- INSTRUCTIONS FOR THE TASK
Once you have reviewed the listing below, restate it word for word.

- RECORDS FOR THIS TASK

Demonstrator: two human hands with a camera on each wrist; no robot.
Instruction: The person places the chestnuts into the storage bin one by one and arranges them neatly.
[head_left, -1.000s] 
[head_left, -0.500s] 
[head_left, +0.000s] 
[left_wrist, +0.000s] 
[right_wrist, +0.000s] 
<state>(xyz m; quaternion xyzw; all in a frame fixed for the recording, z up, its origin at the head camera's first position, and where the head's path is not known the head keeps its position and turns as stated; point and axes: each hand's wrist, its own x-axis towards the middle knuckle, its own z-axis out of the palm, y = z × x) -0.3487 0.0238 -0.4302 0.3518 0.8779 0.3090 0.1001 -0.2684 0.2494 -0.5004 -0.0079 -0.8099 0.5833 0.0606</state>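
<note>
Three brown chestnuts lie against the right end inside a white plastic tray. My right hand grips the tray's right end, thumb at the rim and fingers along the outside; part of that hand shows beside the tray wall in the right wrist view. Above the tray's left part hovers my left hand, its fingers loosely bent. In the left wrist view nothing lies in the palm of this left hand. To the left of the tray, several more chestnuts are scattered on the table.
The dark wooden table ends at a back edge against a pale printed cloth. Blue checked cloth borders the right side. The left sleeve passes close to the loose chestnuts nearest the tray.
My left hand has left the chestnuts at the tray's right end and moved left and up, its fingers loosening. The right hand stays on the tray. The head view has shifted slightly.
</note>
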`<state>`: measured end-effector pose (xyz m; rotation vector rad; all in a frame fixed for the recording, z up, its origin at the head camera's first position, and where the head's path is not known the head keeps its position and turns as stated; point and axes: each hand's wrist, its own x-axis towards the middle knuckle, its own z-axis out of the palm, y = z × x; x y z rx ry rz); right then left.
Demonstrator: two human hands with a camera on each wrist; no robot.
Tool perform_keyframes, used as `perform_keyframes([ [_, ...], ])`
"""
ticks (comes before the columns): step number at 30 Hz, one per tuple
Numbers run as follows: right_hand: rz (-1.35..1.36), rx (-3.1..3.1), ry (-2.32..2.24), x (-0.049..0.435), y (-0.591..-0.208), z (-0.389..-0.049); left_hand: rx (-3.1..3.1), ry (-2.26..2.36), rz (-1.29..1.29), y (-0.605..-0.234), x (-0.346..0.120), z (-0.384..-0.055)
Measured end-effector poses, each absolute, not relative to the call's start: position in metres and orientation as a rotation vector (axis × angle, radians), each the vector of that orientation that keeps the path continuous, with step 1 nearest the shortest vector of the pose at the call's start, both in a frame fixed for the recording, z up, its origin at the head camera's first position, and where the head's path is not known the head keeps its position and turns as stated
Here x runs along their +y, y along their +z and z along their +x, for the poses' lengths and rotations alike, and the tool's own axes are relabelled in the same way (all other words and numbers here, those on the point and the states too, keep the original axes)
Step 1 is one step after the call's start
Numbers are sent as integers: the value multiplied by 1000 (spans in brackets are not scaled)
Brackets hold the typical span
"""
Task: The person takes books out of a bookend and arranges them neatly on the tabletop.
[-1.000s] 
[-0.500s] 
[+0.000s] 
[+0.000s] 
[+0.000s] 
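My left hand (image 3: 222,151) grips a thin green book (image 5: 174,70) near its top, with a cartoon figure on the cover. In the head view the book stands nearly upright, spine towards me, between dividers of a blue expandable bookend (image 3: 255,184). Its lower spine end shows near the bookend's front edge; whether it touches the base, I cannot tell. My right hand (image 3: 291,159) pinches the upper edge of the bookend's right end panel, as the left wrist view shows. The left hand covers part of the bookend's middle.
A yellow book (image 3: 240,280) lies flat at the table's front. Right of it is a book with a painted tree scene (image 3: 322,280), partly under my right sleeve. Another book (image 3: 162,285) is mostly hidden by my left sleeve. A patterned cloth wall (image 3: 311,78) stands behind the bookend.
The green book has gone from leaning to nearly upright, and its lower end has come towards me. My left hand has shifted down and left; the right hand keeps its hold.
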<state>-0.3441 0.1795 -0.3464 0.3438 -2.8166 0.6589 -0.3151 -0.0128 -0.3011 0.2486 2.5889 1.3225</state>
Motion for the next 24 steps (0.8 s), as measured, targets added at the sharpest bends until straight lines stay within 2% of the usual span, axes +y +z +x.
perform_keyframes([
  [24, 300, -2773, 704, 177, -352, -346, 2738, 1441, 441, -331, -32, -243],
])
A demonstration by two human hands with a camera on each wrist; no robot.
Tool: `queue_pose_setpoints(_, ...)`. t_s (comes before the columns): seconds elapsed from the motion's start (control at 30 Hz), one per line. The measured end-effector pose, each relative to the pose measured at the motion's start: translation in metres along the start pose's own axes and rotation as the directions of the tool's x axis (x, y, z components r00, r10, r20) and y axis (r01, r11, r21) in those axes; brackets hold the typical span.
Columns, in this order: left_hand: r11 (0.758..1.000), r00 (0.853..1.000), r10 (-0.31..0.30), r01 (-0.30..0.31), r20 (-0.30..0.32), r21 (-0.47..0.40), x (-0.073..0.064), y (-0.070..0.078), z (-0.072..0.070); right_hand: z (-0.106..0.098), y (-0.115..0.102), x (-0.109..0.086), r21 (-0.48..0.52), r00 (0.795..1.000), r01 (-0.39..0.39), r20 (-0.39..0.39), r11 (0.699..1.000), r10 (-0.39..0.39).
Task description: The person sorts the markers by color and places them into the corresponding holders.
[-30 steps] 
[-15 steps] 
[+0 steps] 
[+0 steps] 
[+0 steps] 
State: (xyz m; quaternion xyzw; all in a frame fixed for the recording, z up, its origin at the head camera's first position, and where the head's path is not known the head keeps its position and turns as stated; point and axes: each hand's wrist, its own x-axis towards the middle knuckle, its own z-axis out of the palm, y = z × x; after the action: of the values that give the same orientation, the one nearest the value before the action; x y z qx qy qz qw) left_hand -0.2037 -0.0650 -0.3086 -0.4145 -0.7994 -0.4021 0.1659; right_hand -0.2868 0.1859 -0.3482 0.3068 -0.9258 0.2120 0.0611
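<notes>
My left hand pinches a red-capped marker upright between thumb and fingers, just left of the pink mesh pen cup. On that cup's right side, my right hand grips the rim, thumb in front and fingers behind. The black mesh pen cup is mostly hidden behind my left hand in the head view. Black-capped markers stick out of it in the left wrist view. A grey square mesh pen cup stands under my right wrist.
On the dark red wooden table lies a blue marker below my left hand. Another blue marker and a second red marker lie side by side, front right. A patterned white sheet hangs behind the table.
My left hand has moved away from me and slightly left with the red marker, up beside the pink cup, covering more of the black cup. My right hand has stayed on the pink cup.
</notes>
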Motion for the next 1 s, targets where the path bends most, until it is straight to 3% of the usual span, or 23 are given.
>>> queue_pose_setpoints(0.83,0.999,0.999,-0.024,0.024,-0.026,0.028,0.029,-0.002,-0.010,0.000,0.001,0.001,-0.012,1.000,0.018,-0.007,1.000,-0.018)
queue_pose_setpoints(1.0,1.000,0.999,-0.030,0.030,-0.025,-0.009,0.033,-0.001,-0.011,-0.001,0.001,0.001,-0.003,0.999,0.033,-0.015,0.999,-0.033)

- RESPONSE
Demonstrator: two human hands with a camera on each wrist; no robot.
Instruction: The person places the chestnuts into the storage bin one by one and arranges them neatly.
[head_left, -1.000s] 
[head_left, -0.500s] 
[head_left, +0.000s] 
[left_wrist, +0.000s] 
[right_wrist, +0.000s] 
<state>(xyz m; quaternion xyzw; all in a frame fixed for the recording, z up, its origin at the head camera's first position, and where the head's path is not known the head keeps its position and turns as stated; point and axes: each hand's wrist, its own x-axis towards the middle knuckle, its own z-axis out of the palm, y = z × x) -0.3487 0.0238 -0.4302 0.3518 0.8779 0.3090 0.1001 -0.2684 0.2494 -0.5004 -0.0079 -0.8099 0.5833 0.0606</state>
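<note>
Three brown chestnuts lie against the right end inside a white plastic tray. My right hand grips the tray's right end, thumb at the rim and fingers along the outside; part of that hand shows beside the tray wall in the right wrist view. Above the tray's left part hovers my left hand, its fingers loosely bent. In the left wrist view nothing lies in the palm of this left hand. To the left of the tray, several more chestnuts are scattered on the table.
The dark wooden table ends at a back edge against a pale printed cloth. Blue checked cloth borders the right side. The left sleeve passes close to the loose chestnuts nearest the tray.
My left hand has left the chestnuts at the tray's right end and moved left and up, its fingers loosening. The right hand stays on the tray. The head view has shifted slightly.
</note>
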`<state>`: measured end-effector pose (xyz m; rotation vector rad; all in a frame fixed for the recording, z up, its origin at the head camera's first position, and where the head's path is not known the head keeps its position and turns as stated; point and axes: each hand's wrist, its own x-axis towards the middle knuckle, its own z-axis out of the palm, y = z × x; x y z rx ry rz); right then left.
Demonstrator: two human hands with a camera on each wrist; no robot.
Tool perform_keyframes, used as `perform_keyframes([ [_, ...], ])`
"""
ticks (comes before the columns): step number at 30 Hz, one per tuple
Numbers run as follows: right_hand: rz (-1.35..1.36), rx (-3.1..3.1), ry (-2.32..2.24), x (-0.049..0.435), y (-0.591..-0.208), z (-0.389..-0.049); left_hand: rx (-3.1..3.1), ry (-2.26..2.36), rz (-1.29..1.29), y (-0.605..-0.234), x (-0.346..0.120), z (-0.384..-0.055)
Measured end-effector poses, each absolute, not relative to the call's start: position in metres and orientation as a rotation vector (axis × angle, radians), each the vector of that orientation that keeps the path continuous, with step 1 nearest the shortest vector of the pose at the call's start, both in a frame fixed for the recording, z up, its origin at the head camera's first position, and where the head's path is not known the head keeps its position and turns as stated
Here x runs along their +y, y along their +z and z along their +x, for the poses' lengths and rotations alike, and the tool's own axes are relabelled in the same way (all other words and numbers here, those on the point and the states too, keep the original axes)
Step 1 is one step after the call's start
Numbers are sent as integers: the value multiplied by 1000 (spans in brackets are not scaled)
Brackets hold the typical span
"""
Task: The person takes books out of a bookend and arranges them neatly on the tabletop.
[-1.000s] 
[-0.500s] 
[+0.000s] 
[+0.000s] 
[+0.000s] 
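My left hand (image 3: 222,151) grips a thin green book (image 5: 174,70) near its top, with a cartoon figure on the cover. In the head view the book stands nearly upright, spine towards me, between dividers of a blue expandable bookend (image 3: 255,184). Its lower spine end shows near the bookend's front edge; whether it touches the base, I cannot tell. My right hand (image 3: 291,159) pinches the upper edge of the bookend's right end panel, as the left wrist view shows. The left hand covers part of the bookend's middle.
A yellow book (image 3: 240,280) lies flat at the table's front. Right of it is a book with a painted tree scene (image 3: 322,280), partly under my right sleeve. Another book (image 3: 162,285) is mostly hidden by my left sleeve. A patterned cloth wall (image 3: 311,78) stands behind the bookend.
The green book has gone from leaning to nearly upright, and its lower end has come towards me. My left hand has shifted down and left; the right hand keeps its hold.
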<state>-0.3441 0.1795 -0.3464 0.3438 -2.8166 0.6589 -0.3151 -0.0128 -0.3011 0.2486 2.5889 1.3225</state>
Motion for the next 24 steps (0.8 s), as measured, targets added at the sharpest bends until straight lines stay within 2% of the usual span, axes +y +z +x.
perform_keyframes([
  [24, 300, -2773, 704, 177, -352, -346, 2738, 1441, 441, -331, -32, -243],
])
A demonstration by two human hands with a camera on each wrist; no robot.
Tool: `queue_pose_setpoints(_, ...)`. t_s (comes before the columns): seconds elapsed from the motion's start (control at 30 Hz), one per line. The measured end-effector pose, each relative to the pose measured at the motion's start: translation in metres along the start pose's own axes and rotation as the directions of the tool's x axis (x, y, z components r00, r10, r20) and y axis (r01, r11, r21) in those axes; brackets hold the typical span.
Columns, in this order: left_hand: r11 (0.758..1.000), r00 (0.853..1.000), r10 (-0.31..0.30), r01 (-0.30..0.31), r20 (-0.30..0.32), r21 (-0.47..0.40), x (-0.073..0.064), y (-0.070..0.078), z (-0.072..0.070); right_hand: z (-0.106..0.098), y (-0.115..0.102), x (-0.109..0.086), r21 (-0.48..0.52), r00 (0.795..1.000), r01 (-0.39..0.39), r20 (-0.39..0.39), r11 (0.699..1.000), r10 (-0.39..0.39).
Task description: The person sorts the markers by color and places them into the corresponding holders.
[-30 steps] 
[-15 steps] 
[+0 steps] 
[+0 steps] 
[+0 steps] 
State: (xyz m; quaternion xyzw; all in a frame fixed for the recording, z up, its origin at the head camera's first position, and where the head's path is not known the head keeps its position and turns as stated; point and axes: each hand's wrist, its own x-axis towards the middle knuckle, its own z-axis out of the palm, y = z × x; after the action: of the values that give the same orientation, the one nearest the value before the action; x y z qx qy qz qw) left_hand -0.2037 -0.0650 -0.3086 -0.4145 -0.7994 -0.4021 0.1659; right_hand -0.2868 0.1859 -0.3482 0.3068 -0.9258 0.2120 0.0611
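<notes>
My left hand pinches a red-capped marker upright between thumb and fingers, just left of the pink mesh pen cup. On that cup's right side, my right hand grips the rim, thumb in front and fingers behind. The black mesh pen cup is mostly hidden behind my left hand in the head view. Black-capped markers stick out of it in the left wrist view. A grey square mesh pen cup stands under my right wrist.
On the dark red wooden table lies a blue marker below my left hand. Another blue marker and a second red marker lie side by side, front right. A patterned white sheet hangs behind the table.
My left hand has moved away from me and slightly left with the red marker, up beside the pink cup, covering more of the black cup. My right hand has stayed on the pink cup.
</notes>
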Motion for the next 1 s, targets where the path bends most, until it is straight to 3% of the usual span, or 23 are given.
>>> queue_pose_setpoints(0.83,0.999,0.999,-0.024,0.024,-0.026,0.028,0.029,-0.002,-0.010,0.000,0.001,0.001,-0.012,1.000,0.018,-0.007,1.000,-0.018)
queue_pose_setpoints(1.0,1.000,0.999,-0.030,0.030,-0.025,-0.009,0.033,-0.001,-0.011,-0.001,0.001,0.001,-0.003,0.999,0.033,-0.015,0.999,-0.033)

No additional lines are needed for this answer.